Jake onu prenses taşıma tarzında beceriksizce kollarının arasına aldı. Ruby, vücuduna dokunan parmaklarının hissettiği kadarıyla çok hafif ve kemikliydi. Ne kadar çirkin ve engelli olsa da, onun ne kadar güzel koktuğunu düşünmeden edemedi. Bu koku, beklediği ölümcül kokudan çok farklıydı.
Eğer kötü bir duyusu varsa, o da koku duyusuydu. Bu konuda Kahin Statüsü çok katıydı. Algı statüsü her sağlıklı erkek gibi 10 puandı, ama alt özelliklerine baktığında koku duyusunun sadece 7 puan olduğunu keşfetti. Ancak görme ve işitme duyuları ortalamanın üzerindeydi.
Konuya dönersek, kız güzel kokuyordu, ama bu kokuyu tarif edemiyordu, hatta ona bir isim bile veremiyordu. Gül kokusunu bile tanıyamazdı, hele ki bunun gibi karmaşık bir parfüm kokusunu hiç tanıyamazdı. Tek söyleyebileceği, kokunun ona bir şekilde kırmızı meyvelerin kokusunu hatırlattığıydı.

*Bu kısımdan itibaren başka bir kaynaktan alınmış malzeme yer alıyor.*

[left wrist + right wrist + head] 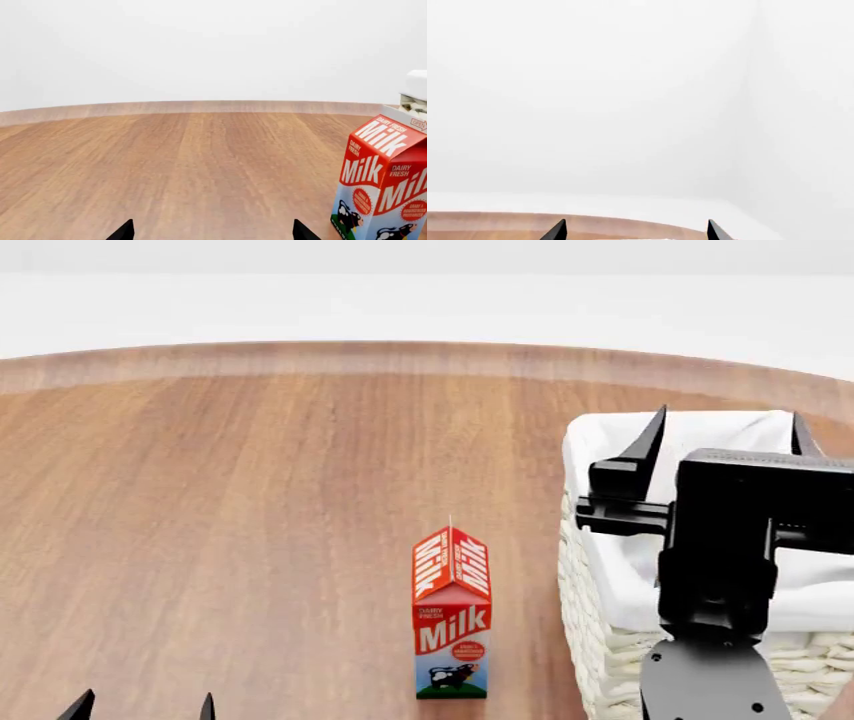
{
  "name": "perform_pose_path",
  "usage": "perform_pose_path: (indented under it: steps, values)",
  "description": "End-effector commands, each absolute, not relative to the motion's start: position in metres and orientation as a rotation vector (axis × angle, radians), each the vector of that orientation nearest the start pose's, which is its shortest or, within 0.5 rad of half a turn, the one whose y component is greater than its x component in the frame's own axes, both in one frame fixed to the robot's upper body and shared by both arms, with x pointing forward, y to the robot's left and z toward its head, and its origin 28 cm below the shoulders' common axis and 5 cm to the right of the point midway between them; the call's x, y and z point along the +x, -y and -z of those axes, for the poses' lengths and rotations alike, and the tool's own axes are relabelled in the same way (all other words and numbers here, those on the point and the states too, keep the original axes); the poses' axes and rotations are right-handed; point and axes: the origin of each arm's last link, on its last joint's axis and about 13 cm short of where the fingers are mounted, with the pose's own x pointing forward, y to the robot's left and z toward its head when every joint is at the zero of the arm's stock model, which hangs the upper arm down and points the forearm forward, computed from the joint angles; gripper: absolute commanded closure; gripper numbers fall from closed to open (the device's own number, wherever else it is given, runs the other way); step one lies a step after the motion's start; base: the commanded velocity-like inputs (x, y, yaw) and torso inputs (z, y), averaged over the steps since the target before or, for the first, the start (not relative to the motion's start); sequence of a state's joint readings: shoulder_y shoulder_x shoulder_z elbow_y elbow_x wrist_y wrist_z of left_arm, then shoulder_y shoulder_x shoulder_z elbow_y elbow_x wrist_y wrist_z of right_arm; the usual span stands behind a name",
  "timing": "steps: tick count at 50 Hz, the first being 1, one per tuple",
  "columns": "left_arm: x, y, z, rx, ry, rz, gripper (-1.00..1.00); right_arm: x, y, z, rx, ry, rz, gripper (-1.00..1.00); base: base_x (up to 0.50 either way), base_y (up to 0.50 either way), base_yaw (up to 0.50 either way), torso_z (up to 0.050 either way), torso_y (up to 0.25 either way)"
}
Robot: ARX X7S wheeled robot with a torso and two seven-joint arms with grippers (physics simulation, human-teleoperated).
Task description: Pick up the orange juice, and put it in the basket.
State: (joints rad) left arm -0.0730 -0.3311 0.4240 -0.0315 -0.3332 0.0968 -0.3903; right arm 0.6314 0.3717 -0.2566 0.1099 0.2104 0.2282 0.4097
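**Right arm over the basket, no orange juice in sight**

We see our right gripper raised above the basket, its two black fingers spread apart with nothing between them. The right wrist view agrees: two fingertips stand wide apart against a blank white wall, with a strip of table edge below. Our left gripper sits low at the near edge of the table, also spread and empty; only its tips show.

The orange juice is not visible in any view. We cannot tell whether it lies inside the basket, since the arm and the folded cloth hide most of the interior. Judging by the empty, open gripper above the basket, we take the step in hand to be the end of the placing, or a pause before searching for the carton. The next move calls for lifting the right arm clear so the basket's inside can be checked.

The basket is rectangular, woven of cream-white wicker in rough, ropy rows, with a smooth white cloth liner folded over its rim. Just beside it, apart from its wall, a milk carton stands upright: a glossy red-and-white gable-top box with crisp edges. The table is a warm wood grain, smooth, with a curved far edge.
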Motion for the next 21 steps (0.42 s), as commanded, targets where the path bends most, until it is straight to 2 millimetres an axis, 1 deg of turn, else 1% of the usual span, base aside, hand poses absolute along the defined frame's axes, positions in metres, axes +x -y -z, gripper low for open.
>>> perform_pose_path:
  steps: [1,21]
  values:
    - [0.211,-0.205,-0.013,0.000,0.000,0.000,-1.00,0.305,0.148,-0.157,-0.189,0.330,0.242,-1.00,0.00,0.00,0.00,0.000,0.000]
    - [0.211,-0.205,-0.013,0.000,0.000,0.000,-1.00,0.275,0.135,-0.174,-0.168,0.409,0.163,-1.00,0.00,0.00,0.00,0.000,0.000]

Ruby, kayışların uzunluğunu hızla ayarladı, sonra çift düğüm attı ve ne kadar deneyimli olduğunu gösterdi.
"Artık beni bırakabilirsin. Gayet iyi tutacaktır."
Jake onu bıraktı. Artık kayışlar sayesinde havada asılı duruyordu.
"Eleme turları için buraya geldiğini söylemiştin, değil mi? O zaman bacakların olmadan nasıl yarışacaktın?"
Jake sorduktan sonra sorusunun biraz fazla kişisel olduğunu fark etti, ama endişelenmesine gerek yoktu. Ruby hiç umursamamış gibiydi.
"Ben sadece uçabilen büyücü sınıflarında oynuyorum. Engelli kişiler VR oyunları oynarken engellerinin niteliğini açıklamak için bir form doldurabilirler. Çoğu oyun, engellere göre oyun oynanışını buna göre ayarlar."
"Mantıklı." Anladığını gösteren bir ifadeyle başını salladı.
"Peki, seninle hangi simülasyon oyununu deneyeceğim?" diye sordu tekrar.
"Sürpriz. VR kıyafetini giy, sonra tam olarak benim yaptığım gibi kendini bağla. VR kaskını tak, sonra seni oyuna davet ederim." diye açıkladı.
Sevdiği oyunlar söz konusu olduğunda Ruby oldukça kendinden emin ve kararlıydı.
Şimdi biraz heyecanlı olan Jake, başka bir simülasyon odasına koştu. Normal VR odalarından en büyük farkı, yağmur, rüzgar, kum vb. simüle edebilmeleriydi. Bunun için kapsülün çok yönlü koşu bandı, duvarları ve tavanı farklı şekilde inşa edilmeliydi. Hava, su veya dalma hissini artıran diğer maddelerin geçişini kolaylaştırmak için gözenekli olmaları gerekiyordu.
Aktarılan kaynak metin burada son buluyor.